# Evaluate

This notebook evaluates the network trained previous notebooks and analyzes the results.

-----

## Load Packages

In [1]:
# for auto-reloading external modules
# see http://stackoverflow.com/questions/1907993/autoreload-of-modules-in-ipython
%cd ..
%load_ext autoreload
%autoreload 2

/home/imkbsz/workspace/eeg_analysis


In [2]:
# Load some packages
import os
from copy import deepcopy
import hydra
from omegaconf import OmegaConf
from collections import OrderedDict
import wandb

import numpy as np
import torch
import torch.nn as nn
import torch.nn.functional as F
import torch.optim as optim

import pprint
import matplotlib.pyplot as plt

# custom package
from datasets.caueeg_script import build_dataset_for_train
import models
from train.evaluate import check_accuracy
from train.evaluate import check_accuracy_extended
from train.evaluate import check_accuracy_extended_debug
from train.evaluate import check_accuracy_multicrop
from train.evaluate import check_accuracy_multicrop_extended
from train.visualize import draw_roc_curve
from train.visualize import draw_confusion
from train.visualize import draw_error_table

In [3]:
print('PyTorch version:', torch.__version__)
device = torch.device('cuda' if torch.cuda.is_available() else 'cpu')

if torch.cuda.is_available(): print('cuda is available.')
else: print('cuda is unavailable.') 

PyTorch version: 1.11.0
cuda is available.


-----

## Load the configuration used during the train phase

In [4]:
project = 'sweep-test'
run_name = 'amzr0uzt'
model_path = os.path.join('local/checkpoint_temp', run_name, 'best_checkpoint.pt')

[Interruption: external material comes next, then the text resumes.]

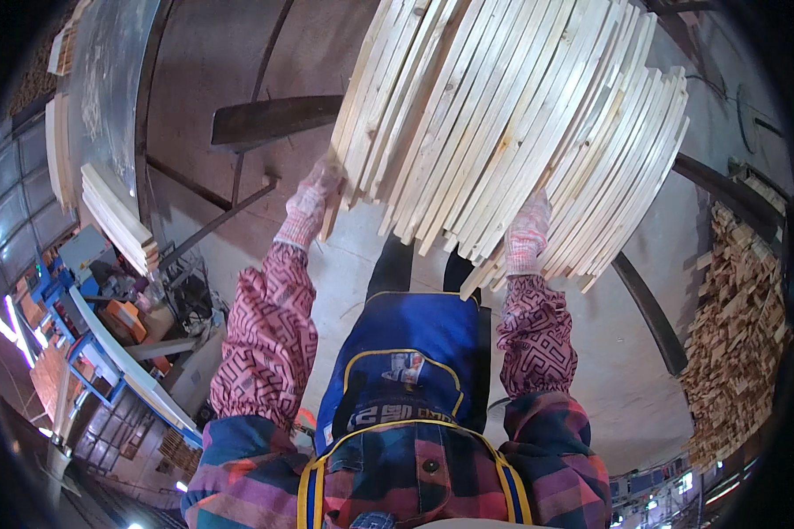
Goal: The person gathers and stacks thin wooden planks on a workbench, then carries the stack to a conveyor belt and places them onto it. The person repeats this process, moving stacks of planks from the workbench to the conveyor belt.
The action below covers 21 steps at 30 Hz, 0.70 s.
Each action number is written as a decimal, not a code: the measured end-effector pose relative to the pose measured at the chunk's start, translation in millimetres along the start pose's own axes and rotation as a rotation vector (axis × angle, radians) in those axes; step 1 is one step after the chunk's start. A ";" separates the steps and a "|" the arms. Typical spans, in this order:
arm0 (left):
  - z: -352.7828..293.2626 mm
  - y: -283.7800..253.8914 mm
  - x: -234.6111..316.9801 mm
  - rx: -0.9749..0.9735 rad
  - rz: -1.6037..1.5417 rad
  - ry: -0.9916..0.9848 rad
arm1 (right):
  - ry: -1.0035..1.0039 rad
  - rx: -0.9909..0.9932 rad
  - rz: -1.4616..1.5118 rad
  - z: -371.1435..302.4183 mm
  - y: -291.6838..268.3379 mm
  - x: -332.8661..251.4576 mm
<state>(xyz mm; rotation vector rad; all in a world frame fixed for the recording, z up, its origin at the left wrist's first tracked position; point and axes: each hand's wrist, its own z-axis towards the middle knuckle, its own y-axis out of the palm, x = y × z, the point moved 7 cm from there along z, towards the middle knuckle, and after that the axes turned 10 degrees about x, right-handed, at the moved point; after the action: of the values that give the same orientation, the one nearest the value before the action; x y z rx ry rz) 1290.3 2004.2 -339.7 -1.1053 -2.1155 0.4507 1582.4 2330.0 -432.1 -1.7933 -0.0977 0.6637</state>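
A wide row of pale wooden strips (pixel 485 132) lies side by side in front of me, with uneven near ends. My left hand (pixel 316 192), in a white and reddish knit glove, is closed at the near end of the leftmost strip; its fingertips are partly hidden. Over the near ends on the right, my right hand (pixel 528 231) in a matching glove has its fingers closed on some strips. One strip juts out toward me just left of that hand. Patterned pink sleeve covers reach up both forearms.
Dark metal bars (pixel 278 121) stick out on both sides of the strips. A large heap of wood pieces (pixel 739 344) stands at the right. At the left are a metal-topped table (pixel 106 97) with stacked boards (pixel 116 219) and a blue-framed machine (pixel 123 353).
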 end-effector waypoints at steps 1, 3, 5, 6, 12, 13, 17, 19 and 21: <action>-18.7 2.0 20.3 -0.035 -0.061 -0.072 | 0.038 0.023 0.304 4.5 3.0 6.9; -28.1 5.4 9.9 -0.130 -0.242 -0.036 | -0.024 -0.030 0.344 14.3 -3.7 10.6; -51.6 19.4 5.6 -0.200 -0.319 0.024 | -0.164 -0.137 0.071 34.1 -46.2 -4.0; -67.7 29.3 15.4 -0.229 -0.294 0.084 | -0.175 -0.174 0.054 41.7 -74.8 -11.5; -17.7 60.4 31.5 -0.178 0.014 0.396 | -0.328 -0.379 -0.454 82.3 -94.0 15.1; -1.8 54.4 42.5 -0.161 -0.197 0.459 | -0.336 -0.235 -0.318 91.7 -117.1 -5.6; 47.4 54.4 138.5 0.100 -0.295 0.585 | -0.200 0.210 0.159 142.5 -157.7 -34.4; 48.2 69.5 158.6 0.256 -0.556 0.629 | -0.342 0.442 -0.419 147.2 -150.6 -44.6; 29.3 76.0 189.7 0.200 -0.393 0.559 | -0.636 0.709 -1.822 128.6 -107.2 -19.7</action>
<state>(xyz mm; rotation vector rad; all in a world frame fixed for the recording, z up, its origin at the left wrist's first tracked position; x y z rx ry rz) 1238.5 2203.5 -324.4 -0.5874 -1.6852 0.1352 1532.1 2468.4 -350.2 -0.2625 -1.4795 -0.1659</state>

ckpt = torch.load(model_path)
print(ckpt.keys())

dict_keys(['model_state', 'config', 'optimizer_state', 'scheduler_state'])


In [5]:
model_state = ckpt['model_state']
config = ckpt['config']
optimizer = ckpt['optimizer_state']
scheduler = ckpt['scheduler_state']

In [6]:
pprint.pprint(config, width=250)

{'EKG': 'X',
 '_target_': 'models.vit.vit_b_8',
 'activation': 'gelu',
 'age_mean': tensor([71.1771]),
 'age_std': tensor([9.5998]),
 'attention_dropout': 0.1,
 'awgn': 0.028775714802475632,
 'awgn_age': 0.2523992568434483,
 'base_lr': 0.006000000000000003,
 'class_label_to_name': ['Normal', 'MCI', 'Dementia'],
 'class_name_to_label': {'Dementia': 2, 'MCI': 1, 'Normal': 0},
 'criterion': 'cross-entropy',
 'crop_multiple': 4,
 'crop_timing_analysis': False,
 'cwd': '/home/imkbsz/workspace/eeg_analysis',
 'dataset_name': 'CAUEEG dataset',
 'dataset_path': 'local/dataset/02_Curated_Data_220419/',
 'ddp': True,
 'ddp_size': 4,
 'device': 0,
 'draw_result': True,
 'dropout': 0.2613980703327138,
 'fc_stages': 3,
 'file_format': 'memmap',
 'in_channels': 38,
 'input_norm': 'dataset',
 'iterations': 91146,
 'latency': 2000,
 'load_event': False,
 'lr_scheduler_type': 'cosine_decay_with_warmup_half',
 'mgn': 0.05100786977754449,
 'minibatch': 192,
 'mixup': 0.2,
 'model': '2D-ViT-B-8',
 'num_hi

-----

## Load the target model

In [7]:
# model = config['generator'](**config).to(device)
model = hydra.utils.instantiate(config).to(device)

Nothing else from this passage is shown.